Finding Black was easy.

According to my legionaries, he’d not left the rooms he’d claimed on the highest level of an abandoned house since we’d had the meeting with Heiress. He’d had visitors, though, including Warlock and Juniper. I was mildly surprised to find the moon up in the sky when I started the trek to his quarters, but if I’d slept that long there was no denying my body had needed it. I’d used my Name much, drawn deeper from the well than I ever had before save perhaps on the night William had given me the scar across my chest. It was kind of ridiculous that Hakram could be back on his feet after taking even worse punishment than me, but orcs were made of sterner stuff than humans. Bigger and harder bones, thicker skin and even a proportionally larger heart. There was something different about their stomachs too, related to how they ate almost only meat, but I’d never been entirely clear on what acidic humours actually did. I set aside the train of thought, recognizing it for the dissembling it was.

It was strange to find no Blackguards looming silently by the door, watching everything from behind their helmets. My teacher’s personal guard followed him everywhere, but I supposed going through Arcadia might have been a bit much for regular humans. Black had been vague when I’d asked him how he’d managed the trip, though he’d at least confirmed Warlock had not been the one to open the way through the other realm. Likely they’d summoned and coerced one of the Fae, which I’d had no idea was actually possible until now. What they could have threatened it with I did not know, but if there was anyone in the Empire who could put the fear of the Gods in a creature like that it was Black. The stairs were rickety and I paused when I felt something odd about them, frowning as I used my Name sight on the wood. Runes had been traced in some kind of golden sorcery, I saw. Most of the mage tongue was still foreign to me, but I recognized a rune associated with explosions and another with alarms.

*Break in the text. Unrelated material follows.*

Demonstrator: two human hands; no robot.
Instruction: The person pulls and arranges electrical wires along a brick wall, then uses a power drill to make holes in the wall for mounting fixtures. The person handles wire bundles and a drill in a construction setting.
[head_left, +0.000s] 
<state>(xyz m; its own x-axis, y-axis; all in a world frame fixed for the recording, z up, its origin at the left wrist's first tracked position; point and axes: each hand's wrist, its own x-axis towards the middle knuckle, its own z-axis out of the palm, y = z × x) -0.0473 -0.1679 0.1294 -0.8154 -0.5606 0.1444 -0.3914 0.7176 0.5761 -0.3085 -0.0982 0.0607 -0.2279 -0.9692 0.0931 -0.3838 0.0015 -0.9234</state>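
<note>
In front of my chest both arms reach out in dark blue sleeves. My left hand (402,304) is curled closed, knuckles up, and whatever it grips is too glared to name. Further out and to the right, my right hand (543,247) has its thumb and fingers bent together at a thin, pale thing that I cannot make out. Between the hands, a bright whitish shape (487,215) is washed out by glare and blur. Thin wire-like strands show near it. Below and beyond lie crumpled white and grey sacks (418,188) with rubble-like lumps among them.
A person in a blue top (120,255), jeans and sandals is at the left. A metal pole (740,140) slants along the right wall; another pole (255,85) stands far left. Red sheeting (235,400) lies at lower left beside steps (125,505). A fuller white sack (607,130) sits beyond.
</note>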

I sighed. Of course he’d trapped the place. His manor in Ater was the second most-heavily warded place in the city, and some of the noble families had accumulated protections on theirs for centuries. Most of the work had been done by Warlock, apparently, but he’d also used ward designs coming from as far as the other side of the Tyrian Sea. The Yan Tei were famous for their arrays, whether sealing or protective: when they’d landed their punitive army on Praesi shores, back in Triumphant’s day, they’d trapped at least a dozen demons in scrolls and carried them home after the war. That seemed like a horrible idea to me, now that I had personal experience with demons, but the Yan Tei did things differently from Calernians. No nation on our continent would be able to function with both a hero and a villain sharing the highest level of authority, but they seemed to be doing fine.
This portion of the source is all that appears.